Duas gestantes de bebês anencéfalos (sem cérebro) internadas na Maternidade Nossa Senhora de Lourdes, em Aracaju, receberam permissão da Justiça para realizar o aborto - mas a maternidade só recebeu a notificação judicial para a realização do procedimento de apenas uma delas.

ANTÔNIO CARLOS GARCIA, ESPECIAL PARA O ESTADO, ARACAJU, O Estado de S.Paulo

11 Abril 2012 | 03h05

A gestante identificada apenas como Luciana foi internada ontem e, segundo a superintendente da maternidade, a médica Carlene Rabelo de Oliveira, a operação deve ocorrer "o mais rápido possível". O outro caso é o de Neide da Silva Souza, de 31 anos, que está quase no nono mês de gravidez de um bebê do sexo masculino.

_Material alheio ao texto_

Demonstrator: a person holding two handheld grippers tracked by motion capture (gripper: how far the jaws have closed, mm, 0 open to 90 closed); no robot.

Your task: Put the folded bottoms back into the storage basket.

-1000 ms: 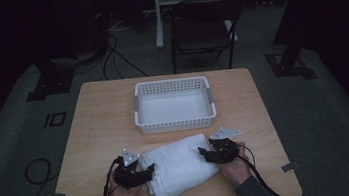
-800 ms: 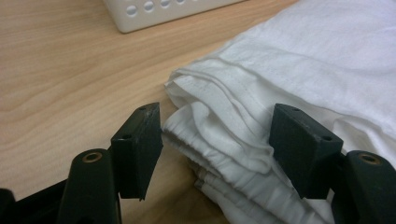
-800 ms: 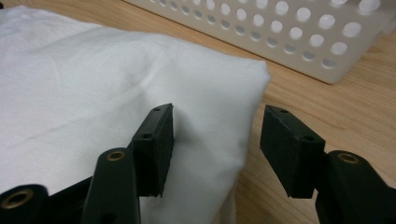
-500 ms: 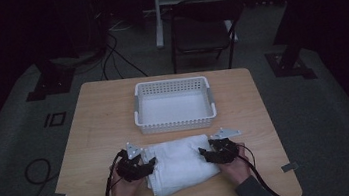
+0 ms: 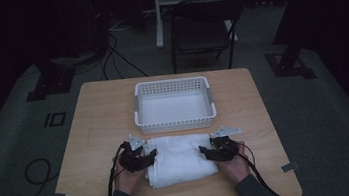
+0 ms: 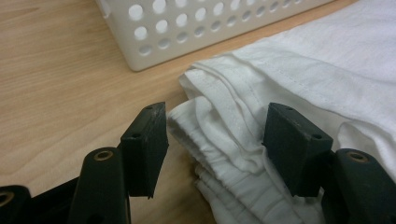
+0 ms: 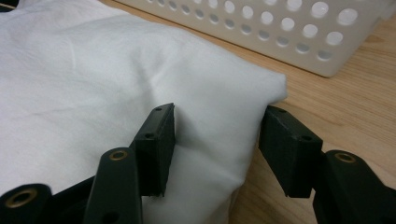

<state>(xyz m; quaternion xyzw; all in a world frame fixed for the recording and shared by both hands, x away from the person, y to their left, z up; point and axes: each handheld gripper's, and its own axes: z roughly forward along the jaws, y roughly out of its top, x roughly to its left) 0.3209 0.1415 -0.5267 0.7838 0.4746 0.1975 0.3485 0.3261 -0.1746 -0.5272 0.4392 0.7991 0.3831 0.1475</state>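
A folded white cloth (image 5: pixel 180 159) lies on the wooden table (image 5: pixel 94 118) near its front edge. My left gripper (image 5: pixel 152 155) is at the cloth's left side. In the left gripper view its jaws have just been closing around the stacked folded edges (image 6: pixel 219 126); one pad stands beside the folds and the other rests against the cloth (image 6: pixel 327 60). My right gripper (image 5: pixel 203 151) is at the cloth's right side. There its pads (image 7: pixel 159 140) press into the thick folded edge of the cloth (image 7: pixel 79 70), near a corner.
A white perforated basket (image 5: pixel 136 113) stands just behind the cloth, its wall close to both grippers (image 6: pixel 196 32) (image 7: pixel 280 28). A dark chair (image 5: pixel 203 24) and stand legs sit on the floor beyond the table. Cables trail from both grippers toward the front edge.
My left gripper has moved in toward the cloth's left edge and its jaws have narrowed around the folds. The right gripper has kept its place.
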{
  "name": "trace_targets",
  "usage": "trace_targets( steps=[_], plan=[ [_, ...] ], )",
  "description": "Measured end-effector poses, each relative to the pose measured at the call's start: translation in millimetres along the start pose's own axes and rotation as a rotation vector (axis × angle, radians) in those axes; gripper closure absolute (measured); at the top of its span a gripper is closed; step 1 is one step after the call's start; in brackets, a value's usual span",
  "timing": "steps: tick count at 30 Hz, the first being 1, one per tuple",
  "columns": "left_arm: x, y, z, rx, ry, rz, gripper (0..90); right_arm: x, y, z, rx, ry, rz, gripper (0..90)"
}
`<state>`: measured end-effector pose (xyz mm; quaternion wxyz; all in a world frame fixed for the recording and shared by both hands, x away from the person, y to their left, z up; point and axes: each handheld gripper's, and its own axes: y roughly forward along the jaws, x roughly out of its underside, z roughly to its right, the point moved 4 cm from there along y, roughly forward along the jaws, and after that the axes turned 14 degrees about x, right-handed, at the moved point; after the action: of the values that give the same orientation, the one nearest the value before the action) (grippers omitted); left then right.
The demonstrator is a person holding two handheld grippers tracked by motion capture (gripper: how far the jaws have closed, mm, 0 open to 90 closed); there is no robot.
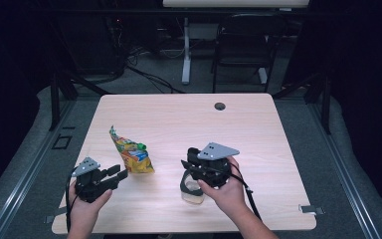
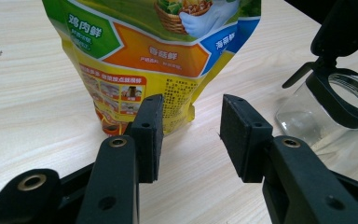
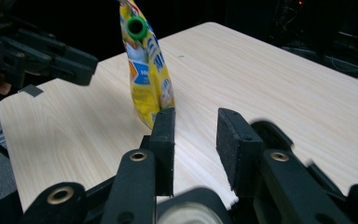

O defensor público Sérgio Barreto de Morais disse que uma decisão da Câmara Criminal do Tribunal de Justiça de Sergipe (TJ-SE) autorizou, por unanimidade, que Neide faça o aborto. A diretora da maternidade, no entanto, afirma que não recebeu nenhuma ordem judicial para realizar o procedimento nessa paciente.

Neide, segundo a superintendente, está internada com uma forte infecção urinária. O defensor público Sérgio Barreto assegurou que a decisão da Câmara Criminal se refere à sua cliente.

Segredo. O relator do processo, desembargador Luiz Mendonça, disse que os nomes das pacientes correm em segredo de Justiça, por isso não informou a qual das gestantes se refere a decisão tomada recentemente pela Câmara Criminal. No entanto, ele diz que os casos de bebês anencéfalos são comuns e a Justiça sergipana tem sido célere ao julgar tais processos, porque as mães correm risco de vida.

Numa decisão recente, a Câmara Criminal autorizou que a gestante Bárbara do Amor Divino fizesse o aborto.